PROBLEM TO WORK ON – In the records, find every line with the word "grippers" and copy it out.
*****
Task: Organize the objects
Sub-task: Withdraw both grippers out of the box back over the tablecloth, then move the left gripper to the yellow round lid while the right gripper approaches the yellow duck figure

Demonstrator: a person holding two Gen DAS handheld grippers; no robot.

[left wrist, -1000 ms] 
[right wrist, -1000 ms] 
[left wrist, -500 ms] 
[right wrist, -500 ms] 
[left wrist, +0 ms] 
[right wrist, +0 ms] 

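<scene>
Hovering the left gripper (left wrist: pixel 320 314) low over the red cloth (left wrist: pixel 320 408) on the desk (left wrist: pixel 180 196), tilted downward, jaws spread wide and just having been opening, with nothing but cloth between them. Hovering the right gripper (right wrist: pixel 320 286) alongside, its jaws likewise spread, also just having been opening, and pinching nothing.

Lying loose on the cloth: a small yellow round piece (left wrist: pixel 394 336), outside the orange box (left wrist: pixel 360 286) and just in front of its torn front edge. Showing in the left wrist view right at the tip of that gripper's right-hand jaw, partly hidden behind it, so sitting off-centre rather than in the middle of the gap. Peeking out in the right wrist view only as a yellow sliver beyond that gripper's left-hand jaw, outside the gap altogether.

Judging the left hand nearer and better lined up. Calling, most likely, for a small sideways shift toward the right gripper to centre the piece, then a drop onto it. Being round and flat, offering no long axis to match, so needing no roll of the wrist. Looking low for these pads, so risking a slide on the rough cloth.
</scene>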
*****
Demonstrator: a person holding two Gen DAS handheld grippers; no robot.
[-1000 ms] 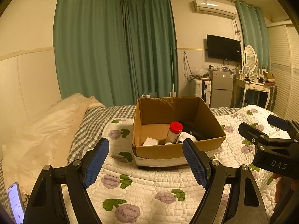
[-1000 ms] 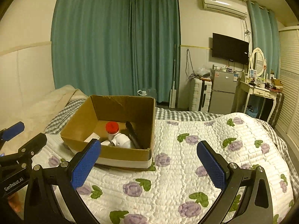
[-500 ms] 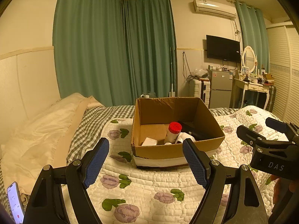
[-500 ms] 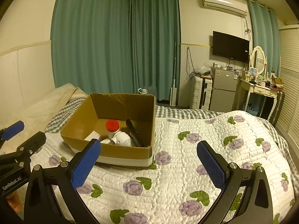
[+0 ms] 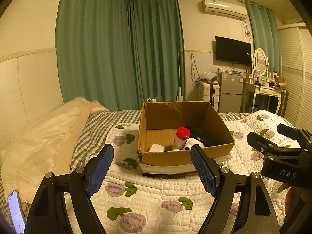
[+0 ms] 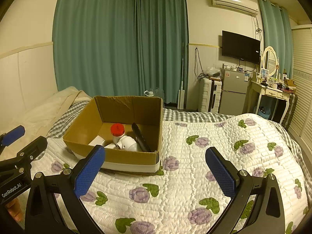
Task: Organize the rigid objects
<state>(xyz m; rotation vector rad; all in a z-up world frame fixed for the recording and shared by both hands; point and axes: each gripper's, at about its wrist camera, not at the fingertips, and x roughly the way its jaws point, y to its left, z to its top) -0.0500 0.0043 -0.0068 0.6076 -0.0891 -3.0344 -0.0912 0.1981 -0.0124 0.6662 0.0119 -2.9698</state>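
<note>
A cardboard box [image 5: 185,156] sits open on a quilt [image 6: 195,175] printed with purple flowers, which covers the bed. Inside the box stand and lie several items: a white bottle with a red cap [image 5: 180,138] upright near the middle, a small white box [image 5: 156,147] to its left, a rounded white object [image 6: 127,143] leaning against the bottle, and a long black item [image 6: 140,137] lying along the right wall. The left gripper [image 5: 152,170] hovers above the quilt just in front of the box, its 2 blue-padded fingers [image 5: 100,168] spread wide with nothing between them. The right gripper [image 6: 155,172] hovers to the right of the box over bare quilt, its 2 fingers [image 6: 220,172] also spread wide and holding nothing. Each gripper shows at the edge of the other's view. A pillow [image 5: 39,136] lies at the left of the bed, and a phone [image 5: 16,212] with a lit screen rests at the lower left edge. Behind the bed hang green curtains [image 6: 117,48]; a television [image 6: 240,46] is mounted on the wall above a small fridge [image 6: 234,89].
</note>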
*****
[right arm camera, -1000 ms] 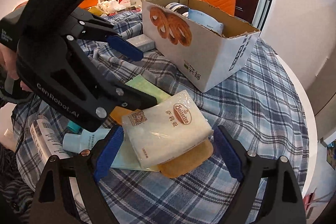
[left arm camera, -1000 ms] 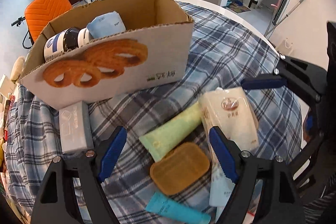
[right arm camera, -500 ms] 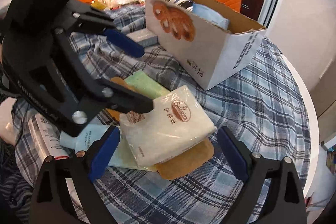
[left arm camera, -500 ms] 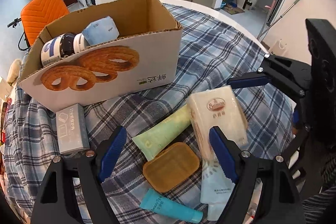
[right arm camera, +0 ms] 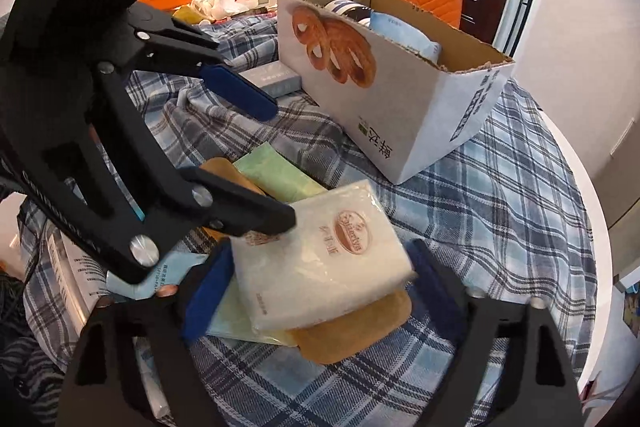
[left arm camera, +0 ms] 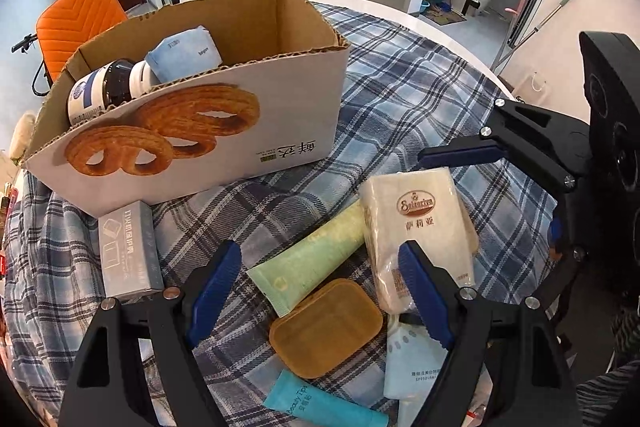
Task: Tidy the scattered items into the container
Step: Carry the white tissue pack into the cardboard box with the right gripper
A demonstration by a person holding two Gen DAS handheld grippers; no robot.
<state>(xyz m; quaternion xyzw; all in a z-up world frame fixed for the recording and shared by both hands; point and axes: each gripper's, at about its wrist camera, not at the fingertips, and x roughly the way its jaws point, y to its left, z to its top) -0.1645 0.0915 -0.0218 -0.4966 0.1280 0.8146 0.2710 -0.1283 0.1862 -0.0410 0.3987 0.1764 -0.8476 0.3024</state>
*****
SOLUTION BELOW –
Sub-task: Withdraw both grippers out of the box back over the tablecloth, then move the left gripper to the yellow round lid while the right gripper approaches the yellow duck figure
Demonstrator: a person holding two Gen DAS handheld grippers; no robot.
Demonstrator: a person holding two Gen DAS handheld grippers; no robot.
A demonstration by a person holding two Gen DAS handheld grippers; no robot.

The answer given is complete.